▸ WHAT TO DO
Copy out each line of the data that holds the string "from".

▸ SOURCE DATA
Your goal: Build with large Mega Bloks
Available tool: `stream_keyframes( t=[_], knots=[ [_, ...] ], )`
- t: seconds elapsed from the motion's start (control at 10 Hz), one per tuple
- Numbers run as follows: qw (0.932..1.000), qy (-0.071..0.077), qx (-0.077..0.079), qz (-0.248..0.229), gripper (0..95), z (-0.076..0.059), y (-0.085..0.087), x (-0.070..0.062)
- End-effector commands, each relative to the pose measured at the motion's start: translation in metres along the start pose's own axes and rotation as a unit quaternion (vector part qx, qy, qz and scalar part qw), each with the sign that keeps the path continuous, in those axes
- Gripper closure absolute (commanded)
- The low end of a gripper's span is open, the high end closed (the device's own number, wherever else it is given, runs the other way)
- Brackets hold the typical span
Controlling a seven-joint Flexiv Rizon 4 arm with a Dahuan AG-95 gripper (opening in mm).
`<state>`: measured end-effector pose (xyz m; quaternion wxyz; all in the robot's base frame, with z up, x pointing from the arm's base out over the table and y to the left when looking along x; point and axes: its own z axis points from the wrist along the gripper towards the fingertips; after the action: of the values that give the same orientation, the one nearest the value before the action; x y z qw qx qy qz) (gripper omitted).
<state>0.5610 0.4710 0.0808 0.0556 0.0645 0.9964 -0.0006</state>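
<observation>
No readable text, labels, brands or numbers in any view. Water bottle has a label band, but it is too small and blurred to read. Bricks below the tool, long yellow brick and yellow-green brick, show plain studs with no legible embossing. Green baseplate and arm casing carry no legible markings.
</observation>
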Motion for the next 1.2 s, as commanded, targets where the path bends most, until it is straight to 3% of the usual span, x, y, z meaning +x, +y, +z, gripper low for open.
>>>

▸ SOLUTION
- t: seconds elapsed from the motion's start (control at 10 Hz), one per tuple
`<state>`: measured end-effector pose (xyz m; quaternion wxyz; all in the robot's base frame, with z up, x pointing from the arm's base out over the table and y to the left when looking along x; point and axes: its own z axis points from the wrist along the gripper towards the fingertips; after the action: of the values that give the same orientation, the one nearest the value before the action; x y z qw qx qy qz) (gripper omitted).

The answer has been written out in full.